Ketika Agama Dibuat Challenge Berhadiah Miras, Tak Ada Alasan Ampuni Pelaku

Sebuah video yang memperlihatkan tantangan menghafal Surah Ad-Duha dengan hadiah minuman keras di booth sponsor pada festival musik The Sounds Project di Ancol, Jakarta, memicu kecaman luas di media sosial.

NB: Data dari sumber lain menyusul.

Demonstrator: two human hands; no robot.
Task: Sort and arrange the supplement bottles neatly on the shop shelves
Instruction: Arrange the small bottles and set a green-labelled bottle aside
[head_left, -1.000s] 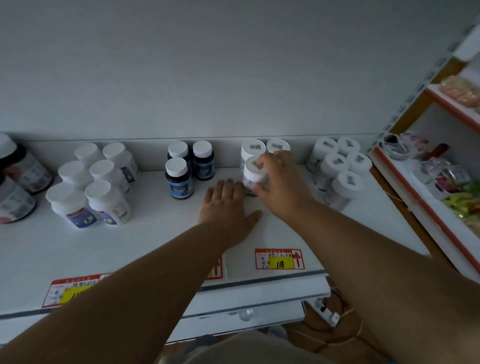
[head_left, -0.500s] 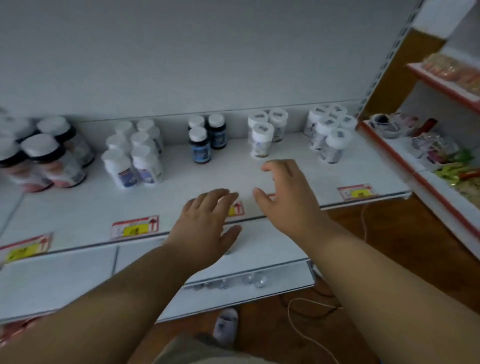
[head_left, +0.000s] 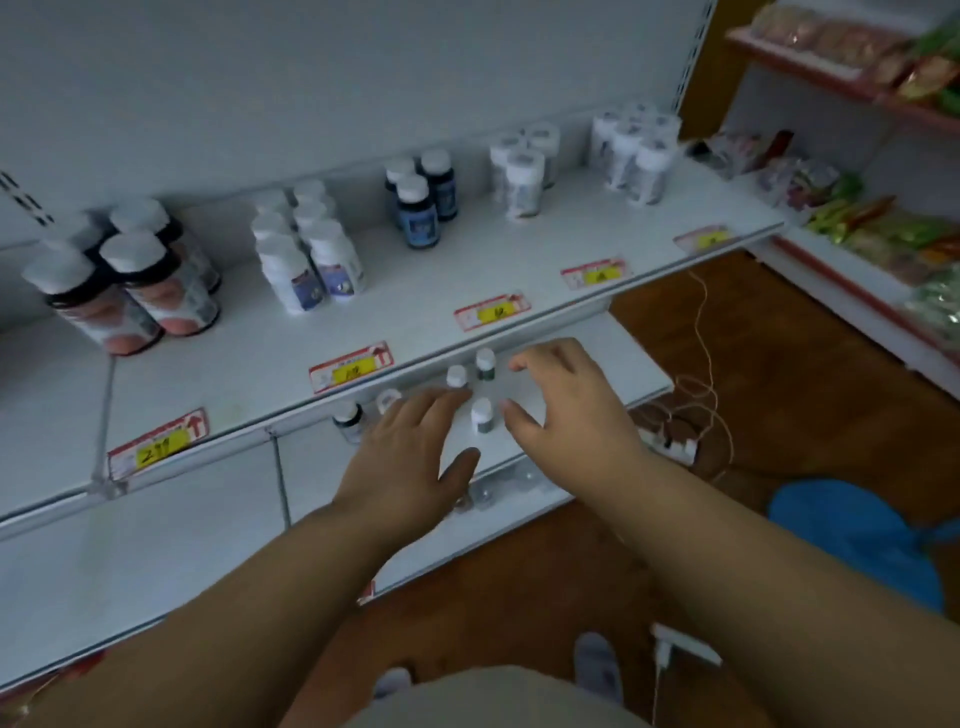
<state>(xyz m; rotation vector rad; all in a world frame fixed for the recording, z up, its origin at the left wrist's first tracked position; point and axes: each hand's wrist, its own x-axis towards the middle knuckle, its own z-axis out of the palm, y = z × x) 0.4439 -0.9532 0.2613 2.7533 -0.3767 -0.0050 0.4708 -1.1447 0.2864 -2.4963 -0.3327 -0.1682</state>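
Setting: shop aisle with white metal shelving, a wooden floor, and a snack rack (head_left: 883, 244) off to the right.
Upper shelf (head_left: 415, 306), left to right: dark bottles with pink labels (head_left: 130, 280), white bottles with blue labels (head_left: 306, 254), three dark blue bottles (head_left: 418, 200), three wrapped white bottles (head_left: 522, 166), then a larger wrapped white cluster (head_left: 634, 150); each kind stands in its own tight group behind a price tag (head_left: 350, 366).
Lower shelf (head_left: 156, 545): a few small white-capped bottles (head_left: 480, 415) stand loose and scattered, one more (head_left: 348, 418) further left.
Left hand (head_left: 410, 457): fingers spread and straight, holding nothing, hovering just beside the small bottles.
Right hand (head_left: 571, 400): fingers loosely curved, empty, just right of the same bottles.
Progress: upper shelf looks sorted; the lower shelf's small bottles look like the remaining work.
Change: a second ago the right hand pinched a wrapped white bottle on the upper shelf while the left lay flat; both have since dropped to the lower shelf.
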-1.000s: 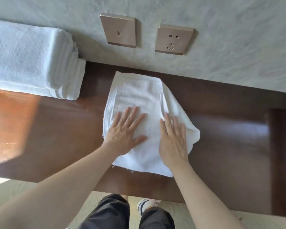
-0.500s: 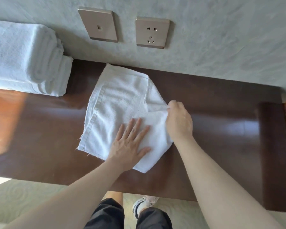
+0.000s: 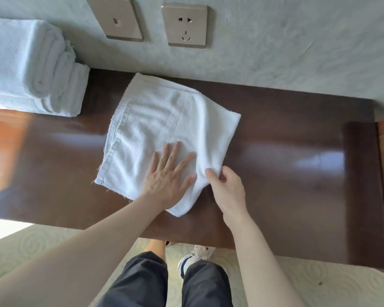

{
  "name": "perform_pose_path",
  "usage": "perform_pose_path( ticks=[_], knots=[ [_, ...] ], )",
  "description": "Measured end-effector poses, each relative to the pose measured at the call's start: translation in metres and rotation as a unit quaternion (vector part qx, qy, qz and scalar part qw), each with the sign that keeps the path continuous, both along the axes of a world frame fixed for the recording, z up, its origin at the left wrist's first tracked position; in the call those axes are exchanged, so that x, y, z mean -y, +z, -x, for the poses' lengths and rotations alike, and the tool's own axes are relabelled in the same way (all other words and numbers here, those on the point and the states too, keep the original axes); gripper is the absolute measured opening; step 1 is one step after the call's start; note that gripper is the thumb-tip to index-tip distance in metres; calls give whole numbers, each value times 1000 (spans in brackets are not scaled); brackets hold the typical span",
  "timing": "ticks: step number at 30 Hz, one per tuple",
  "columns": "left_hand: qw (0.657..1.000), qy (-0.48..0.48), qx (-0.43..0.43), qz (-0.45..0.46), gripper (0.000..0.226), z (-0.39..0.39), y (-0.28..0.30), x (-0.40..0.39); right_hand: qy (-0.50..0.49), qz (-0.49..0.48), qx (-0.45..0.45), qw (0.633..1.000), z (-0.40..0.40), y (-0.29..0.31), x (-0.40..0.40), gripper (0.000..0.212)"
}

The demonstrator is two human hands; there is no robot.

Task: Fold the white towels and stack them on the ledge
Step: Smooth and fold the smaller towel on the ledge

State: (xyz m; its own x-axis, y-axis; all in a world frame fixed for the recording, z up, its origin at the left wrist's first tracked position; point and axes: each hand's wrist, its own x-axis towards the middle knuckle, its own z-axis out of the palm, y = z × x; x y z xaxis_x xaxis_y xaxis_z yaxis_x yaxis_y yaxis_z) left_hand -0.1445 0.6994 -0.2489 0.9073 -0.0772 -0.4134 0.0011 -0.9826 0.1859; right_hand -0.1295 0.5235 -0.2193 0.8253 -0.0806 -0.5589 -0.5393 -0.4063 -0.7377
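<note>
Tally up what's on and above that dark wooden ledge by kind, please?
Towel being folded, under the left hand and pinched by the right hand: 1
Stack of folded towels, layers too bunched to count: 1
Wall plates: 2
Total: 4

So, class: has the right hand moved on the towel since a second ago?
Yes. The right hand has left the towel's middle for its right edge, pinching it nearer the ledge's front.

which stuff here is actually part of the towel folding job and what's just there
Part of the job:
- white towel, left hand pressing it flat, right hand pinching its edge
- stack of folded towels
- wooden ledge

Just there:
- two wall plates
- patterned floor
</note>
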Motion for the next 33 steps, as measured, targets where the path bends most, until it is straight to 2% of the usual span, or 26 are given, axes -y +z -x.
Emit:
perform_pose_path(
  ticks=[4, 7, 9, 11, 13, 15, 17, 19, 23, 27, 30, 32, 33],
  knots=[
    [999, 6, 4, 31, 67, 0, 2, 5, -53, -218, 15, 974, 7, 7, 4, 29],
    [999, 9, 4, 37, 65, 1, 1, 7, -25, -271, -16, 962, 5, 6, 16, 25],
    [999, 17, -2, 40, 66, 0, 0, 8, 68, -229, -46, 970, 6, 7, 25, 19],
    [998, 28, -12, 46, 68, -2, 0, 11, 190, -122, -72, 971, 6, 5, 31, 21],
    [999, 32, -17, 40, 69, -4, 0, 12, 239, -34, -61, 969, 7, 4, 36, 27],
    [999, 34, -8, 42, 69, -3, 3, 11, 133, -108, -38, 985, 9, 5, 40, 26],
    [997, 48, 30, 55, 63, 5, 8, 4, 6, -209, -49, 977, 12, 7, 40, 22],
    [993, 70, 80, 42, 58, 18, 12, -6, -60, -216, -89, 970, 15, 8, 37, 20],
    [973, 188, 125, 52, 54, 44, 16, -31, -51, -80, -150, 984, 30, 3, 37, 17],
    [908, 377, 140, 118, 54, 52, 16, -56, 13, 145, -63, 987, 43, 4, 39, 25],
    [887, 426, 128, 126, 50, 51, 16, -70, 71, 286, 54, 954, 50, 6, 29, 41],
    [876, 445, 111, 148, 46, 50, 18, -77, 152, 375, 145, 903, 52, 10, 17, 47],
    [870, 455, 101, 161, 42, 52, 18, -80, 188, 380, 197, 884, 52, 10, 9, 46]
  ],
)
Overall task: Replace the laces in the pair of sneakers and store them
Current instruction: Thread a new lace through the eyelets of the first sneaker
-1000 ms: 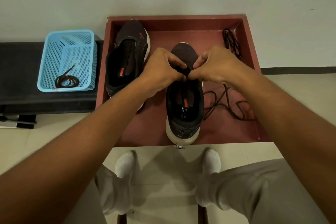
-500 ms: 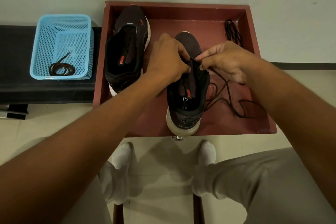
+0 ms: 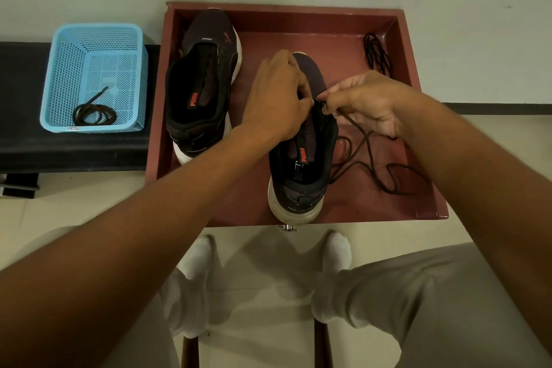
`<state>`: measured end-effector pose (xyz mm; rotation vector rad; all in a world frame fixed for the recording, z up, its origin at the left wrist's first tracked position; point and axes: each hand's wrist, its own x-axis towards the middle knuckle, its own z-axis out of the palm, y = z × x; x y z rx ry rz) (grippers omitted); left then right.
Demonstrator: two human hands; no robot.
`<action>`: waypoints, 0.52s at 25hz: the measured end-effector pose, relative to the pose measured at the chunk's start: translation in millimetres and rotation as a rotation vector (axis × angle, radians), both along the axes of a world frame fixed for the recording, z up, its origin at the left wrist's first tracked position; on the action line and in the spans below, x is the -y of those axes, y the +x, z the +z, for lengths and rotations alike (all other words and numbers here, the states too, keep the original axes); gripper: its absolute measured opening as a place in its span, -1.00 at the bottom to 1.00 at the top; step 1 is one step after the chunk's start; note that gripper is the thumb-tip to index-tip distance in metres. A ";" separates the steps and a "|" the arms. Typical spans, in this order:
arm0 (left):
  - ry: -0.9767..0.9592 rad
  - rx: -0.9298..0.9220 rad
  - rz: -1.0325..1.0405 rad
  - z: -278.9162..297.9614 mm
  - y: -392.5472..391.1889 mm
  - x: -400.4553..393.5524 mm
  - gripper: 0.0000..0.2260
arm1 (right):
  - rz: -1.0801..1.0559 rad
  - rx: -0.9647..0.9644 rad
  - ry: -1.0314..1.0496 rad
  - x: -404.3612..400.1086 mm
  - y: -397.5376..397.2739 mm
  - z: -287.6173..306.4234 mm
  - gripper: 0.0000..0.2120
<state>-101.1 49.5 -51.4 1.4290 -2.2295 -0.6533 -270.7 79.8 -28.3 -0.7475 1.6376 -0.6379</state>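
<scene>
— Where was the sneaker being worked on?

— The near sneaker [image 3: 301, 158] stood in the red tray [image 3: 403, 212], heel toward the person, toe toward the wall. A dark brown lace [image 3: 369, 155] ran from its eyelet area and trailed in loose loops over the tray floor on the right.

— And the hands?

— The left hand [image 3: 276, 98] was curled over the tongue and upper, gripping the shoe there to steady it. The right hand [image 3: 363, 104] pinched the lace between thumb and forefinger just beside the top of the tongue.

— So which step was that?

— It looked like lacing in progress on this shoe, whether pulling out or threading in I could not tell; the eyelets were hidden under the fingers.

— The rest of the pair?

— The other sneaker [image 3: 203, 89] lay at the tray's left, apparently without a lace. A bundled black lace [image 3: 377, 52] sat in the far right corner, and a coiled lace [image 3: 94, 113] lay in the blue basket [image 3: 56, 78] on the dark surface [image 3: 21, 140].

— Next move?

— Probably guiding the lace tip through a small eyelet, keeping the slack loops from tangling.
</scene>
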 end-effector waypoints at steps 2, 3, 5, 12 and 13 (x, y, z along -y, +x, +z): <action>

Video tersebut menampilkan seorang pengunjung perempuan yang menyelesaikan bacaan Al-Qur'an lalu menerima sebotol minuman beralkohol sebagai hadiah. Kecaman ini muncul karena mengaitkan ayat suci Al-Qur'an dengan promosi minuman keras yang dilarang dalam Islam. Polisi turun tangan untuk menyelidiki kasus ini, dengan Polsek Pademangan dan Polres Metro Jakarta Utara sedang melakukan penyelidikan terhadap pihak-pihak yang terlibat, termasuk event organizer dan pemilik booth.

Tim Hukum Muslim dan Asosiasi Lawyer Muslim Indonesia (ALMI) melaporkan kasus ini ke kepolisian dengan tuduhan penistaan agama. Laporan tersebut mencantumkan lima pihak yang dilaporkan, termasuk perwakilan Newport dari Orang Tua Group, The Sounds Project, serta dua MC yang terlibat. Kuasa hukum menyerahkan video dan dokumen sebagai bukti. Anggota DPR RI dari Fraksi PAN, Sigit Purnomo Said (Pasha Ungu), juga mendesak agar polisi segera memproses kasus ini dan mengingatkan kasus serupa seperti promosi minuman alkohol Holywings sebelumnya.

Pemerintah DKI Jakarta melalui Gubernur Pramono Anung juga mengecam keras kegiatan ini, menyatakan bahwa mengaitkan promosi minuman keras dengan kegiatan keagamaan menodai nilai-nilai keagamaan. Newport akhirnya memberikan permintaan maaf resmi, membantah bahwa aktivitas tersebut merupakan bagian dari strategi pemasaran mereka, dan mengakui kelemahan dalam pengawasan di area booth. Mereka juga mengumumkan evaluasi internal dan penguatan SOP untuk mencegah kejadian serupa di masa depan.